» Assignment:
Each line in the records below, from the one that contains "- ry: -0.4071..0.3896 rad" to the one that contains "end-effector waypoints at", should be reproduced exactly, the first and last included.

» Data supplied:
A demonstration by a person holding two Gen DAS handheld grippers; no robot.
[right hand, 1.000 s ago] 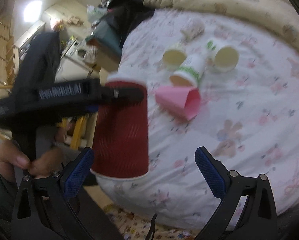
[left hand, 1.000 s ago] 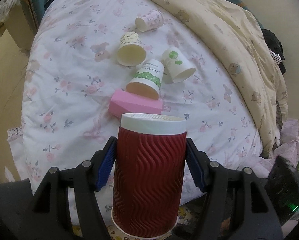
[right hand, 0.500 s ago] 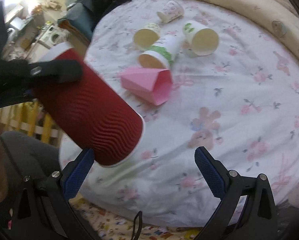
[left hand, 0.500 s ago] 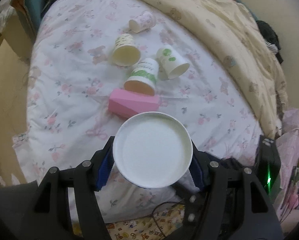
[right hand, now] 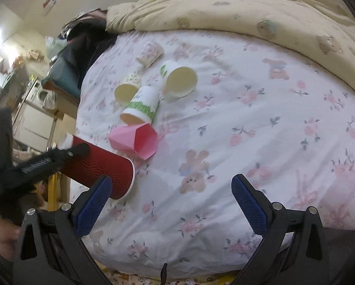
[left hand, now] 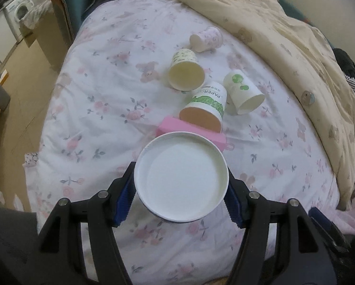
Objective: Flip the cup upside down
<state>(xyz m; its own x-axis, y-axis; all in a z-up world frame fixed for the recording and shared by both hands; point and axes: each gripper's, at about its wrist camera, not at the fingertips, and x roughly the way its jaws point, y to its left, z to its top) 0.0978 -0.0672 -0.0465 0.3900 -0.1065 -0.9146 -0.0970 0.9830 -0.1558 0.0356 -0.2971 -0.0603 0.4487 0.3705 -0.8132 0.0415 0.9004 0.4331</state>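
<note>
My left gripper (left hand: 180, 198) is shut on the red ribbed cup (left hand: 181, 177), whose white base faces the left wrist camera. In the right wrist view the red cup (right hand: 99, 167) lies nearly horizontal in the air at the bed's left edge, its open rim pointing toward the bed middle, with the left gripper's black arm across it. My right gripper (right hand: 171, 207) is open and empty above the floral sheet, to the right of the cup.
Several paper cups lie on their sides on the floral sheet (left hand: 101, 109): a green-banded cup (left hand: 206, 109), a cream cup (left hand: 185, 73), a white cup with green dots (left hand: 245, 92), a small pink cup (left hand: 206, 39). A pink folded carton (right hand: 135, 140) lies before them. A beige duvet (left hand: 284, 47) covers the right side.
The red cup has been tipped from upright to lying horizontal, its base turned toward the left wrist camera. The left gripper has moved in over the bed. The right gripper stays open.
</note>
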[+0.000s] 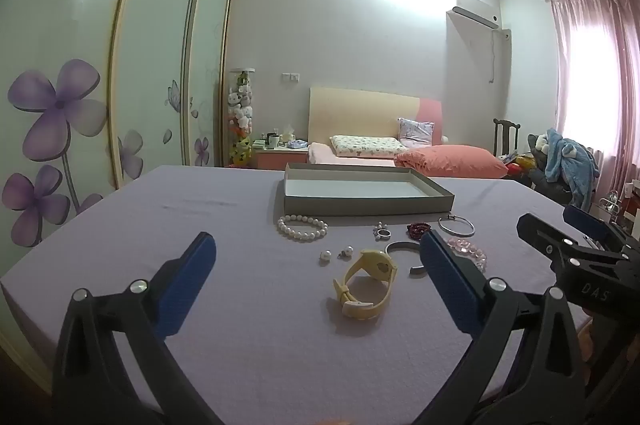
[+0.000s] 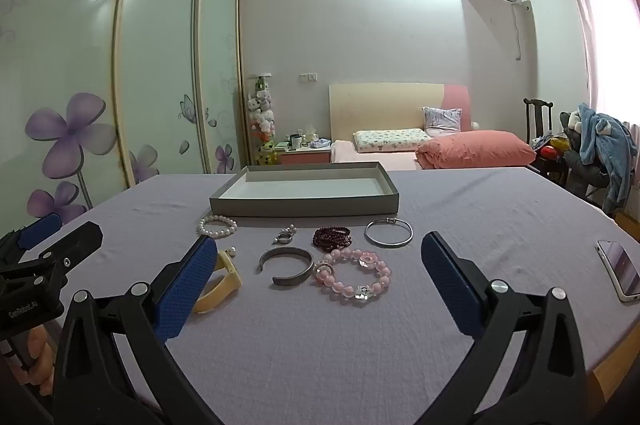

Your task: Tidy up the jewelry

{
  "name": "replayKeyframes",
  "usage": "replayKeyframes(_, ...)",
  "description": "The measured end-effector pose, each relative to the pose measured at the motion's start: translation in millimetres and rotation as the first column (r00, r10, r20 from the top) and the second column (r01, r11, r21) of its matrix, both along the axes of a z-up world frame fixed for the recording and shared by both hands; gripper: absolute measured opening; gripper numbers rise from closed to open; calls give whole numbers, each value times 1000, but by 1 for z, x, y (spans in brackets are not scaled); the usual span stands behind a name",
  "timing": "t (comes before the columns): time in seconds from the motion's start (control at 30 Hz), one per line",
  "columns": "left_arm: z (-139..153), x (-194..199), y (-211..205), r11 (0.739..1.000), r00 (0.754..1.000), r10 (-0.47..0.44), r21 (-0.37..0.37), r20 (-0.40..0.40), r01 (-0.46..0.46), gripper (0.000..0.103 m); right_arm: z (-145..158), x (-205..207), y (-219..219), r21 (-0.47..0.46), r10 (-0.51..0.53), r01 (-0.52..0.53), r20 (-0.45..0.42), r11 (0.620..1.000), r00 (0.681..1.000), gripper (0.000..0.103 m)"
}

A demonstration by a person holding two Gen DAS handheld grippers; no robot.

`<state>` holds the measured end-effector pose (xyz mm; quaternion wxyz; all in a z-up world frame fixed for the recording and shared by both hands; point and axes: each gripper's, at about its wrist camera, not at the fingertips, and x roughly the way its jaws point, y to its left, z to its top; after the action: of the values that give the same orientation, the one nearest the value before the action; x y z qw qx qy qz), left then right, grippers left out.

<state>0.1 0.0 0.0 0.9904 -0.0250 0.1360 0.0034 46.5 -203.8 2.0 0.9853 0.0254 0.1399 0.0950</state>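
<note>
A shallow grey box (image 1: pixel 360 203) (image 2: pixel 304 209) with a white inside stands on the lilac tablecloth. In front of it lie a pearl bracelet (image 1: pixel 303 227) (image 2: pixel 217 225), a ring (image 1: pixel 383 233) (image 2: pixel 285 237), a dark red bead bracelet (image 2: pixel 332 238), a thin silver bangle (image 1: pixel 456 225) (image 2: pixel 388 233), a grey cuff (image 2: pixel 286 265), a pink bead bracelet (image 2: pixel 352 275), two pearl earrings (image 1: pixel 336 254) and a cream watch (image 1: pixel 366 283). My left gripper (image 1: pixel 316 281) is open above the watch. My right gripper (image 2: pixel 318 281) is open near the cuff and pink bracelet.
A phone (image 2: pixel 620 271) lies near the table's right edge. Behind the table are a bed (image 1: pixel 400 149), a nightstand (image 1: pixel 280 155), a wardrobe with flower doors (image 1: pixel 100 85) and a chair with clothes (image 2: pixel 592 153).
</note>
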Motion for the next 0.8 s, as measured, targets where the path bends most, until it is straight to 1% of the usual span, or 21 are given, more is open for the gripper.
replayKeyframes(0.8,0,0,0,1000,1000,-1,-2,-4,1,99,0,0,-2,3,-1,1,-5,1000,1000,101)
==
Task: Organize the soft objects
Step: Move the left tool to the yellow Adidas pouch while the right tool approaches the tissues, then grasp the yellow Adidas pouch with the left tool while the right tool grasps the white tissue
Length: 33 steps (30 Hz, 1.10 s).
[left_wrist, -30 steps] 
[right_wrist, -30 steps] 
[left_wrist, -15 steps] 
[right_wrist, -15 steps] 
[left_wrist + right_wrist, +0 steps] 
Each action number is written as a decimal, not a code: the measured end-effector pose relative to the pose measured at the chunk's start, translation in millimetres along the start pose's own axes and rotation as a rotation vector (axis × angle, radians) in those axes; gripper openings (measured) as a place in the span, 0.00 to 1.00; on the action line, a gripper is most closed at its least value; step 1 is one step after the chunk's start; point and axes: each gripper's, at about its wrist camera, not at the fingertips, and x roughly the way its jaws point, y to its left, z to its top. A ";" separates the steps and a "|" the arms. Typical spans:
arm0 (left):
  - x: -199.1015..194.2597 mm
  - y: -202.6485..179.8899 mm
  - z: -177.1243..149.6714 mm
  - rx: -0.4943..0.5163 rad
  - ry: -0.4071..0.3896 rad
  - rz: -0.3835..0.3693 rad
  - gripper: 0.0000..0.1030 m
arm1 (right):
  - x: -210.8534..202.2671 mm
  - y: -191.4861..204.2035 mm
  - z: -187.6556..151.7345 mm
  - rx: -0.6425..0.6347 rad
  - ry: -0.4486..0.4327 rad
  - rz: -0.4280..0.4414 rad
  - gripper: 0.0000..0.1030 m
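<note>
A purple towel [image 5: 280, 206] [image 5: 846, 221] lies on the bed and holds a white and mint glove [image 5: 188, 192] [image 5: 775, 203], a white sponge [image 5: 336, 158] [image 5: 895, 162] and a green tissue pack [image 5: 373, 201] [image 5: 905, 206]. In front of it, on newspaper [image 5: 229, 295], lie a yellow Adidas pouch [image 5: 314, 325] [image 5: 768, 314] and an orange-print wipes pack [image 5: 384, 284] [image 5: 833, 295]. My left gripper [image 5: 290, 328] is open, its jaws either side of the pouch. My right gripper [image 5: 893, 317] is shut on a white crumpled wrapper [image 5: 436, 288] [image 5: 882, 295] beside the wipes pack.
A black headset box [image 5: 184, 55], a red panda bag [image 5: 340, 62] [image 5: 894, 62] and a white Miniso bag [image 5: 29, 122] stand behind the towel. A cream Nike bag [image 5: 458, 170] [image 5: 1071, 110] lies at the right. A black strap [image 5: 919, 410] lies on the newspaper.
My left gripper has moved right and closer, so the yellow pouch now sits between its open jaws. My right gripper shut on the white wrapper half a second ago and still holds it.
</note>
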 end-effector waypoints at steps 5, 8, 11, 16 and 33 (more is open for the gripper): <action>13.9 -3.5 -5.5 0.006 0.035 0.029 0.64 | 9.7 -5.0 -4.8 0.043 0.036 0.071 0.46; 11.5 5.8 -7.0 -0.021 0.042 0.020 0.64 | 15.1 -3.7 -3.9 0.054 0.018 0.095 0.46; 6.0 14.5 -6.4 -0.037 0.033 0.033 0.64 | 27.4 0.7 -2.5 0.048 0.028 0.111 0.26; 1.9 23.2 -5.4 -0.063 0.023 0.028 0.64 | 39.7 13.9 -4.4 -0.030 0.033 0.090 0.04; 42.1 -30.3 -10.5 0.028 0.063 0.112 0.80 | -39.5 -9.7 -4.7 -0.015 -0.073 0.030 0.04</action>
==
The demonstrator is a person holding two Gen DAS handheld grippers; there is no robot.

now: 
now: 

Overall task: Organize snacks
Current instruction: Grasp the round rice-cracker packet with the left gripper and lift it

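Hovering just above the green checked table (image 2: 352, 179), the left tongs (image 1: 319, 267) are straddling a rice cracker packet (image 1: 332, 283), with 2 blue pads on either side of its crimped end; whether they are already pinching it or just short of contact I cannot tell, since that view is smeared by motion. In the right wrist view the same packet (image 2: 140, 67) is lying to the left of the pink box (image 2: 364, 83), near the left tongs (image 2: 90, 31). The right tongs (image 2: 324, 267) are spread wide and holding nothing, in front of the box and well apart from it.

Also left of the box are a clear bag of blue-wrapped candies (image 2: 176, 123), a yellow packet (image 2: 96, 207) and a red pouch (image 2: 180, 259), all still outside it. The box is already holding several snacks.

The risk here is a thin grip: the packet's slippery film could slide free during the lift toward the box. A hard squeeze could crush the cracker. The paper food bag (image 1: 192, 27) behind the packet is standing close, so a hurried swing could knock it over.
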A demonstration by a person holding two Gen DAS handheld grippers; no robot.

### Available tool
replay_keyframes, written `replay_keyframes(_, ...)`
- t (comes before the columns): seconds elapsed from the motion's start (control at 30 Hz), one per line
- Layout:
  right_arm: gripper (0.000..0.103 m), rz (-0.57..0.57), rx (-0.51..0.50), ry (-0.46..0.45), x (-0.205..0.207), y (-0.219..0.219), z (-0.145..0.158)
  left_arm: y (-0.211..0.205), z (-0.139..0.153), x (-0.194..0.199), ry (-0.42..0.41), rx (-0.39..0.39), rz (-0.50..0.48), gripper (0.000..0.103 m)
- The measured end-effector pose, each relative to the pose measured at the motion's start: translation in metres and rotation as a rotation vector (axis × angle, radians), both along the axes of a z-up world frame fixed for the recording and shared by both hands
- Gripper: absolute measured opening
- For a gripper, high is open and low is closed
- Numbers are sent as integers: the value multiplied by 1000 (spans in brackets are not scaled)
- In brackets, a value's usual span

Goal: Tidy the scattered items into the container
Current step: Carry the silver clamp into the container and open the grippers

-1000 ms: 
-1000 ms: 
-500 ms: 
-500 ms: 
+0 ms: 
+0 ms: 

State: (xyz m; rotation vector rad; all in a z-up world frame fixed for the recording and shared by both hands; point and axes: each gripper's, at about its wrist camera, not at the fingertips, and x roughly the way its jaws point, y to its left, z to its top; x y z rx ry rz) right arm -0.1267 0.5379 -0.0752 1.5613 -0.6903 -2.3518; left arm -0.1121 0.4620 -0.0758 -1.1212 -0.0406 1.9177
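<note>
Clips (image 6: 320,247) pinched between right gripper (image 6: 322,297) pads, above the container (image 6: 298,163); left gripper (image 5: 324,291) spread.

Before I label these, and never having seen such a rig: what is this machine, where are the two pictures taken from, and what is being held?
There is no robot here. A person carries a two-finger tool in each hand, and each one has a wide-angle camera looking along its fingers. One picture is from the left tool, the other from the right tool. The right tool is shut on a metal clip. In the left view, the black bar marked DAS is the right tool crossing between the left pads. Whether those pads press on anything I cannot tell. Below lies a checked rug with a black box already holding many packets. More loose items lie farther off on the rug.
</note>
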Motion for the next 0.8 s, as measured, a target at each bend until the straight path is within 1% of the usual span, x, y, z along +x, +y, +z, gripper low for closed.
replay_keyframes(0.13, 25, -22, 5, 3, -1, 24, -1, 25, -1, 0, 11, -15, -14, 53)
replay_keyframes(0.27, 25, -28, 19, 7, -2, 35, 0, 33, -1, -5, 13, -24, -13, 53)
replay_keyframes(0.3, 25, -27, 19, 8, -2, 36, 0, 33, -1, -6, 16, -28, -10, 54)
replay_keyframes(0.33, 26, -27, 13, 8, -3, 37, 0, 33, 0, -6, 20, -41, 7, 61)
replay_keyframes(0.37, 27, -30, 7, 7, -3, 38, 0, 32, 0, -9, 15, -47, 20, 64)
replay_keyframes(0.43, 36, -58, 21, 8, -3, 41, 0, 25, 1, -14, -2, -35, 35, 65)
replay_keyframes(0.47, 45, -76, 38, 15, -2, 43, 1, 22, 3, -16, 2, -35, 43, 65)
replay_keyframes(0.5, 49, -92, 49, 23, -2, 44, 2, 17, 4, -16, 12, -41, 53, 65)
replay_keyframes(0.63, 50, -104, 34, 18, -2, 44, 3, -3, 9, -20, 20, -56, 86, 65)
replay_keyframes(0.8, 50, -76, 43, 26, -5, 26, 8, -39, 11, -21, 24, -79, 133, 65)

» Written solution:
  - ry: -0.4071..0.3896 rad
  - rz: -0.3835..0.3693 rad
  - gripper: 0.0000..0.1030 m
arm1 (right):
  - x: -210.8534..202.2671 mm
  - y: -191.4861..204.2035 mm
  - z: -187.6556..151.7345 mm
  - rx: -0.6425..0.6347 rad
  - ry: -0.4486..0.4327 rad
  - rz: -0.4280..0.4414 rad
  - gripper: 0.0000..0.1030 m
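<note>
A purple towel [image 5: 280, 206] [image 5: 846, 221] lies on the bed and holds a white and mint glove [image 5: 188, 192] [image 5: 775, 203], a white sponge [image 5: 336, 158] [image 5: 895, 162] and a green tissue pack [image 5: 373, 201] [image 5: 905, 206]. In front of it, on newspaper [image 5: 229, 295], lie a yellow Adidas pouch [image 5: 314, 325] [image 5: 768, 314] and an orange-print wipes pack [image 5: 384, 284] [image 5: 833, 295]. My left gripper [image 5: 290, 328] is open, its jaws either side of the pouch. My right gripper [image 5: 893, 317] is shut on a white crumpled wrapper [image 5: 436, 288] [image 5: 882, 295] beside the wipes pack.
A black headset box [image 5: 184, 55], a red panda bag [image 5: 340, 62] [image 5: 894, 62] and a white Miniso bag [image 5: 29, 122] stand behind the towel. A cream Nike bag [image 5: 458, 170] [image 5: 1071, 110] lies at the right. A black strap [image 5: 919, 410] lies on the newspaper.
My left gripper has moved right and closer, so the yellow pouch now sits between its open jaws. My right gripper shut on the white wrapper half a second ago and still holds it.
</note>
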 end-effector waypoints at steps 5, 8, 11, 16 and 33 (more is open for the gripper): <action>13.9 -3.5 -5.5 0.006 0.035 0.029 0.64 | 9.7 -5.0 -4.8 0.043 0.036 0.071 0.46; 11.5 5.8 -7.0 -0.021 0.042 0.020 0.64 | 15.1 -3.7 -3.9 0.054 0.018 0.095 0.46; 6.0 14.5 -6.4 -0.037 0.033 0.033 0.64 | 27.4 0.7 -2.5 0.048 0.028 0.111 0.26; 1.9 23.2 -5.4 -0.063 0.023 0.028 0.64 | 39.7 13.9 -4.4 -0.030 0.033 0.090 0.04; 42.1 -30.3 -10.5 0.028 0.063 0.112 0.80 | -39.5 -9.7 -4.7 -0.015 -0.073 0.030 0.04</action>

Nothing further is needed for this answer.